Der Liederhändler, 1903 - Victor Gabriel Gilbert


Einige Familien haben sich an einem Sommerabend auf der Straße um den Liederhändler versammelt. Das war damals noch ein sehr sympathischer Straßenberuf, der leider verschwunden ist; die Flut der Gesetzgebung in einem allgegenwärtigen Staat und die Hektik der modernen Welt haben ihn erschlagen.

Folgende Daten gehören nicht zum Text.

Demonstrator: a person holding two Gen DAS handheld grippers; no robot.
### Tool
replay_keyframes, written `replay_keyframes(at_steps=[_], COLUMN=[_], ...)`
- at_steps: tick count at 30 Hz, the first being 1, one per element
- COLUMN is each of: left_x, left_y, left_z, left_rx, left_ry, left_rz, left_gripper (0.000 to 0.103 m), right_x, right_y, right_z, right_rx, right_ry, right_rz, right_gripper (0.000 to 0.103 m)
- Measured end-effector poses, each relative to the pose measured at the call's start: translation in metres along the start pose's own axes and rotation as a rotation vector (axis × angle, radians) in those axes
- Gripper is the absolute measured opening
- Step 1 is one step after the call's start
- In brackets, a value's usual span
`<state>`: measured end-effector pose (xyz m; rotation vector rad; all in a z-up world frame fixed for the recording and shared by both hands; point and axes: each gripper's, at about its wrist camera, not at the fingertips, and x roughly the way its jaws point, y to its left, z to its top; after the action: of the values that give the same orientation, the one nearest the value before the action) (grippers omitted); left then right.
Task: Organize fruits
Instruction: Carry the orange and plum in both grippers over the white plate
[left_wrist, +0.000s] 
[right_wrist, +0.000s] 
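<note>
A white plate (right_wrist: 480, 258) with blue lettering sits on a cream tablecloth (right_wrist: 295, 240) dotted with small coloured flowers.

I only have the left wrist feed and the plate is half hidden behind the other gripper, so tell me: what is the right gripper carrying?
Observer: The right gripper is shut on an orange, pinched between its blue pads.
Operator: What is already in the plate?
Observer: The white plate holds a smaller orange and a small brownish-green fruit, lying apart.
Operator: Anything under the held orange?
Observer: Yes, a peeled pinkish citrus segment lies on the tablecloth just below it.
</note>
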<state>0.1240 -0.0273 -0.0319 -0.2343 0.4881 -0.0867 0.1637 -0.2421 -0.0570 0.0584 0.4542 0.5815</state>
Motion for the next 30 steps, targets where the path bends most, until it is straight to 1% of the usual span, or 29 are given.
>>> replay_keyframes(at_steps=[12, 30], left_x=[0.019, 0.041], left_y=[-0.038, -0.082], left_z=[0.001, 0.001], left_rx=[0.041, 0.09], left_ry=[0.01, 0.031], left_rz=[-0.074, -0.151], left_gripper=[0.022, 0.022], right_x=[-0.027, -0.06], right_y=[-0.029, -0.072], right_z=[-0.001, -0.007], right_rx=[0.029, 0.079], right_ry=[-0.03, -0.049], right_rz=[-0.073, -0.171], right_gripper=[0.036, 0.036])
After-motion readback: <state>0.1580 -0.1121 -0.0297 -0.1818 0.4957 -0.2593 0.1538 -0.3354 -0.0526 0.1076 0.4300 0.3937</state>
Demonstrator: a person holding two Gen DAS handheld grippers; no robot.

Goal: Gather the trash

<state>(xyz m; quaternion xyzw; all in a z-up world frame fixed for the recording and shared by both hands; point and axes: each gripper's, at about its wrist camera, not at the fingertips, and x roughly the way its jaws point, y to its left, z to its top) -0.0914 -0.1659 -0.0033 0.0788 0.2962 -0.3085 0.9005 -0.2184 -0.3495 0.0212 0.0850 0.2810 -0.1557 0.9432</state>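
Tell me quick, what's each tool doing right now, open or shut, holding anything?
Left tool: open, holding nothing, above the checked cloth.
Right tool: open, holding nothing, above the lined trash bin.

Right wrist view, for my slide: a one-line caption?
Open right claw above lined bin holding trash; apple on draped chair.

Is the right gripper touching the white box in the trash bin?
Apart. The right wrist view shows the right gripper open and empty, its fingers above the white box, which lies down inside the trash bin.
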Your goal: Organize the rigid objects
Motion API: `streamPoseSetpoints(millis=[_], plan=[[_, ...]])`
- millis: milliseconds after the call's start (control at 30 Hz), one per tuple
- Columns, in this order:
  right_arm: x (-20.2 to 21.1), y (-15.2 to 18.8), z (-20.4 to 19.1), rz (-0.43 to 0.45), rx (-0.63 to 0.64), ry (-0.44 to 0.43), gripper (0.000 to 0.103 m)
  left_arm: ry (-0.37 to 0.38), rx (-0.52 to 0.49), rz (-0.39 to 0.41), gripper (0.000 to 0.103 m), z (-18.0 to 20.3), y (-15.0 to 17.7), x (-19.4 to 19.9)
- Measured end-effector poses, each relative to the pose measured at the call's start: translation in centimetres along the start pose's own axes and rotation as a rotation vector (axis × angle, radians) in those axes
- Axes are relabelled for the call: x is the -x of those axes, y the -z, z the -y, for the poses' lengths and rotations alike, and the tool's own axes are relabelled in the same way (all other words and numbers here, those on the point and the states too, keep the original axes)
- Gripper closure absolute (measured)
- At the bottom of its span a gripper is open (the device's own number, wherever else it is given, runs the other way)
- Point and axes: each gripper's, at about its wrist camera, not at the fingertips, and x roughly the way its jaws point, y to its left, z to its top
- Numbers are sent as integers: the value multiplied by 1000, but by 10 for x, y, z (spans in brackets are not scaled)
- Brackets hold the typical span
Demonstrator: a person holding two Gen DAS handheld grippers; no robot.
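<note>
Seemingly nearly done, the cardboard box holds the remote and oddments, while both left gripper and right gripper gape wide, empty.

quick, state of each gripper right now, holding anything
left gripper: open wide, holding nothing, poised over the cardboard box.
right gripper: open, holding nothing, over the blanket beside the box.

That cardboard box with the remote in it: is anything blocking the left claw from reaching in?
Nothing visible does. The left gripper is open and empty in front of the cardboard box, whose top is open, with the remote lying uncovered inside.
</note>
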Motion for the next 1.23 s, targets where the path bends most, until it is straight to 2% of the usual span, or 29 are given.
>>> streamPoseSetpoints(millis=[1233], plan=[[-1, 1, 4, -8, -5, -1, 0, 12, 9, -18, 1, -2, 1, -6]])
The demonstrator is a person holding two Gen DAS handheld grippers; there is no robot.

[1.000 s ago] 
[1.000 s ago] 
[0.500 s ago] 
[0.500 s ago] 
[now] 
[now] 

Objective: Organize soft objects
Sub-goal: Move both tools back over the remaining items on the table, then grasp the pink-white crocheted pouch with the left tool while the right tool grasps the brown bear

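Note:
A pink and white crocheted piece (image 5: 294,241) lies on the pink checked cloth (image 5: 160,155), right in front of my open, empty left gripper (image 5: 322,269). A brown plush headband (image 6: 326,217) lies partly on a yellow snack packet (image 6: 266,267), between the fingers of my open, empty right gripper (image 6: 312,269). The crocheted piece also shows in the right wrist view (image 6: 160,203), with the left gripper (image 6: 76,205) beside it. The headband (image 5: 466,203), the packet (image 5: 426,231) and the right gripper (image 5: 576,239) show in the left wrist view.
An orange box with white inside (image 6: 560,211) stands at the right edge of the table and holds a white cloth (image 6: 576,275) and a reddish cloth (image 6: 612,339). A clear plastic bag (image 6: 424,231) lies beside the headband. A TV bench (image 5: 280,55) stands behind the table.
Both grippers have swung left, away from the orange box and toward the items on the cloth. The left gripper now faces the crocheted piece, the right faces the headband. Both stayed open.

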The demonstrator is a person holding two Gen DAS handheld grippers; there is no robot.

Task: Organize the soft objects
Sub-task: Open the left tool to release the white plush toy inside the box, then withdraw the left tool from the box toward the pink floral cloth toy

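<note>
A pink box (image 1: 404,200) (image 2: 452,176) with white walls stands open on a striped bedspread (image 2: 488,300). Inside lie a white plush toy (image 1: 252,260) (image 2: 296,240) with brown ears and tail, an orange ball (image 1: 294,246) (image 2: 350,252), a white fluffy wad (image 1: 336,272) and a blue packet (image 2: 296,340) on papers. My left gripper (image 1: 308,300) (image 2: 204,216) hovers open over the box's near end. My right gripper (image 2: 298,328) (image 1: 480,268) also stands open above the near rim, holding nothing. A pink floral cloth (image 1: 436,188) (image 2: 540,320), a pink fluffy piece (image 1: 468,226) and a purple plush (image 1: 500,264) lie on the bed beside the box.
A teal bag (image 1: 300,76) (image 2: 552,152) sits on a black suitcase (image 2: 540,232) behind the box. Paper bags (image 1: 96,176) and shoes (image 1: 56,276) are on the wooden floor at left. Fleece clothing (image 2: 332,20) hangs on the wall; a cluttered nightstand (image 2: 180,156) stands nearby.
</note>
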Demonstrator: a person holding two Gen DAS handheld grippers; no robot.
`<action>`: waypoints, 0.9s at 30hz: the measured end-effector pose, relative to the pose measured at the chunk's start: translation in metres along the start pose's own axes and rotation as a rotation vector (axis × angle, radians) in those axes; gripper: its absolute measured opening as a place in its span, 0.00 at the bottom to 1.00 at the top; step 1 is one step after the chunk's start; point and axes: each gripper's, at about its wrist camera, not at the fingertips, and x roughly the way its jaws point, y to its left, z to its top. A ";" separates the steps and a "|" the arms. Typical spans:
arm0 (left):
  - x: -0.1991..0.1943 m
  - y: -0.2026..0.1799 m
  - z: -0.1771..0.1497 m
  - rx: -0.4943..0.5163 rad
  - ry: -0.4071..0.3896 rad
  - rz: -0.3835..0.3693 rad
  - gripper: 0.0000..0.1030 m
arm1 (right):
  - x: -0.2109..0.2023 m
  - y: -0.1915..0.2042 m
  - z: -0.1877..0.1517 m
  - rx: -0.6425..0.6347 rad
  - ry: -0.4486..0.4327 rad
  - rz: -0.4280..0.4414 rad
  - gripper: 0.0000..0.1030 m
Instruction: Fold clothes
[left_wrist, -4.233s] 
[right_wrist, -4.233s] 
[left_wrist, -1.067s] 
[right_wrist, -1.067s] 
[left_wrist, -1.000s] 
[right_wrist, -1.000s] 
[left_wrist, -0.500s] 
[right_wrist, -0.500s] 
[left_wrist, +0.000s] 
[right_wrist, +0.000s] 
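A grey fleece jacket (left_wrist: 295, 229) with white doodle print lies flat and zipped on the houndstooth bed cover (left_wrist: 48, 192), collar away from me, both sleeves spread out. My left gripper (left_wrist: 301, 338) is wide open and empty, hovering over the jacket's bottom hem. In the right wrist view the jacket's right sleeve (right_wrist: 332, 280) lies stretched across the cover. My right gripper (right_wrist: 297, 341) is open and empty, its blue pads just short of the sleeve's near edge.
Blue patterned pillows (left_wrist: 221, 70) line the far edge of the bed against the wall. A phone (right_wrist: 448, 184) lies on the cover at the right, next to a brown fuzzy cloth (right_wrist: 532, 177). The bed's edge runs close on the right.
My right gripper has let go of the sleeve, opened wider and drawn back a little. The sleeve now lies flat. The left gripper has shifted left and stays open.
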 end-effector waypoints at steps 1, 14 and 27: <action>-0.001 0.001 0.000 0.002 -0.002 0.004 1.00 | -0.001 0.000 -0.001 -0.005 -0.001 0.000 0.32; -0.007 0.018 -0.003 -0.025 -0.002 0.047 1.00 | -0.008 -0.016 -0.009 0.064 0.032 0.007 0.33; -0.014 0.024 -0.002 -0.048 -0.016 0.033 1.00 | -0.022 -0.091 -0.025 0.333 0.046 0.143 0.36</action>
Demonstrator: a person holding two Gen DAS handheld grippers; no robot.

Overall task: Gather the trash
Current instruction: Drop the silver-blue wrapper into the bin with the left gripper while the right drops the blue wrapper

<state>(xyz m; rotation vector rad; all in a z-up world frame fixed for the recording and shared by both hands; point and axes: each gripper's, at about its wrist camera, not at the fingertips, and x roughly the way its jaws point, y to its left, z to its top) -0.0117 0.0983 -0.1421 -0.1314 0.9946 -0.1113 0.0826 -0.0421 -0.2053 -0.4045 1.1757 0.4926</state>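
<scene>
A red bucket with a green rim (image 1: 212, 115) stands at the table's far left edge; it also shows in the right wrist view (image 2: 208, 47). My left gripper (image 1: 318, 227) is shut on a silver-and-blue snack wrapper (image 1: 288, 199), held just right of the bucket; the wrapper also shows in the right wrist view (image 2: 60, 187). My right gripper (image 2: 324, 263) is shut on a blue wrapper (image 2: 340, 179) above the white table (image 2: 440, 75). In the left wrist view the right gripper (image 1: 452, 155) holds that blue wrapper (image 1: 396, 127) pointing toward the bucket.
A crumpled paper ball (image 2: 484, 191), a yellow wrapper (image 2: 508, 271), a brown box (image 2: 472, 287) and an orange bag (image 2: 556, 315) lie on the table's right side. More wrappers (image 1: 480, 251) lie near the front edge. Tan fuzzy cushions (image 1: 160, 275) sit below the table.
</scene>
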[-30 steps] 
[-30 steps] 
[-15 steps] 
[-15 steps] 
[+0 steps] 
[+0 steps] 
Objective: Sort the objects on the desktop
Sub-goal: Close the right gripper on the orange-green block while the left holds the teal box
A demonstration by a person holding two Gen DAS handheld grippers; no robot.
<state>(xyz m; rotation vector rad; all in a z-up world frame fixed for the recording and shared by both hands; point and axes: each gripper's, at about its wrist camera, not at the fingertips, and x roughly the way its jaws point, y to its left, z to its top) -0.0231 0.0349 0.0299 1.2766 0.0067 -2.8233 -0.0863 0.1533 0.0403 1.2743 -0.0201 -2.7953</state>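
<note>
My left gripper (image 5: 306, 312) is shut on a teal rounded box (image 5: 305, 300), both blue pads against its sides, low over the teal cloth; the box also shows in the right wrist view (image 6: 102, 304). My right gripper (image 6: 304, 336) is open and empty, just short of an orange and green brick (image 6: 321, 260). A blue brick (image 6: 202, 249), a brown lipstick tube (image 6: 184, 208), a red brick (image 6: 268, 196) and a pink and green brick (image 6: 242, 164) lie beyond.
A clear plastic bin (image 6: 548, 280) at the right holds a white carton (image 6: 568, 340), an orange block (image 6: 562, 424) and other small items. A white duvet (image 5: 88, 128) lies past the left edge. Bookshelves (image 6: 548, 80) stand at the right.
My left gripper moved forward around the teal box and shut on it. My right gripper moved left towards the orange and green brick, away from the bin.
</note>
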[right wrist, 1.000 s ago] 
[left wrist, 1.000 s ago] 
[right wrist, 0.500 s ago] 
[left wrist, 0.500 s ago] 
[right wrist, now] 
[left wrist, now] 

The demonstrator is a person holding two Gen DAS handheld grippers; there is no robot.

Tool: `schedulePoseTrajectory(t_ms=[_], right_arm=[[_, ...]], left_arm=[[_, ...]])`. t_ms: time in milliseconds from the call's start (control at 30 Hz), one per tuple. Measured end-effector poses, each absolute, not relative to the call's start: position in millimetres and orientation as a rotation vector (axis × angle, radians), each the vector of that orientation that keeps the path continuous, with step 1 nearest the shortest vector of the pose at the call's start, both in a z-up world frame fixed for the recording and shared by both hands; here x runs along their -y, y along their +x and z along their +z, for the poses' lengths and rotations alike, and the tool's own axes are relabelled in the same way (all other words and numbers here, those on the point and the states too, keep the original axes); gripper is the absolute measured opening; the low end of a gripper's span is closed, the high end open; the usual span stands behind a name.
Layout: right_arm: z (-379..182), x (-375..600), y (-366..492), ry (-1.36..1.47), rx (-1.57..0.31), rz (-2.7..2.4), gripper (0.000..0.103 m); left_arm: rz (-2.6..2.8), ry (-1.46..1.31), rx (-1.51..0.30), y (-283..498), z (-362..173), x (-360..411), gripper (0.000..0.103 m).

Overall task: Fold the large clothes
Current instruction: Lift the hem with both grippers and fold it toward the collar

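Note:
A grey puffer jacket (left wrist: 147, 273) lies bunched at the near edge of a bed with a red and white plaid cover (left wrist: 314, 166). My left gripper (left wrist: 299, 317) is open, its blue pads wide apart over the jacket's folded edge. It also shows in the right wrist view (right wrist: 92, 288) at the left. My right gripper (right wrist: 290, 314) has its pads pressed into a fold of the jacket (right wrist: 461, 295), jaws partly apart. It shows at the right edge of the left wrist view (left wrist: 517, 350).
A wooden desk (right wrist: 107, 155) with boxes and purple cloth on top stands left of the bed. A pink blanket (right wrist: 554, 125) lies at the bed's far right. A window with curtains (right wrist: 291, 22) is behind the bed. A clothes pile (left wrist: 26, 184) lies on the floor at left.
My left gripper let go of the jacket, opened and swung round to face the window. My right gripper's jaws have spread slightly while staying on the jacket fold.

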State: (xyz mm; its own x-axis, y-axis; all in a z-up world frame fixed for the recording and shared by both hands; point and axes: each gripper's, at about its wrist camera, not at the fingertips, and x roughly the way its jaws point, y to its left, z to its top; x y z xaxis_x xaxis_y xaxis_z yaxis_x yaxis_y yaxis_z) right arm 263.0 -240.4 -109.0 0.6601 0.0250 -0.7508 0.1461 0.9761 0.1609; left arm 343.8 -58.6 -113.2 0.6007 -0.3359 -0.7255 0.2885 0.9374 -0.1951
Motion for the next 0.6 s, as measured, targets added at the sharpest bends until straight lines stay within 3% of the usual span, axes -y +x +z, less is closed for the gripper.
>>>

Die Melodie klingt in den Abend hinein und wird von den zwei jungen Mädchen aufgenommen. In allen Gesichtern kann man die schlichte und ruhige Freude des Zuhörens vernehmen. Auf dem Tisch verbreitet eine Petroleumlampe ihren sanften Schein, der es ermöglicht die Notenblätter der Lieder zu lesen, die der Mann mit der Gitarre am Ende seiner Vorführung für einige wohlverdiente Münzen verkaufen wird: es ist die Frucht seiner Arbeit. Das Zusammentreffen dieser Menschen, Eltern, Kindern, Nachbarn, Vorbeigehende strahlt Frieden und Harmonie aus: weil diese Gesellschaft noch aufgebaut und gegliedert ist wie eine große Familie.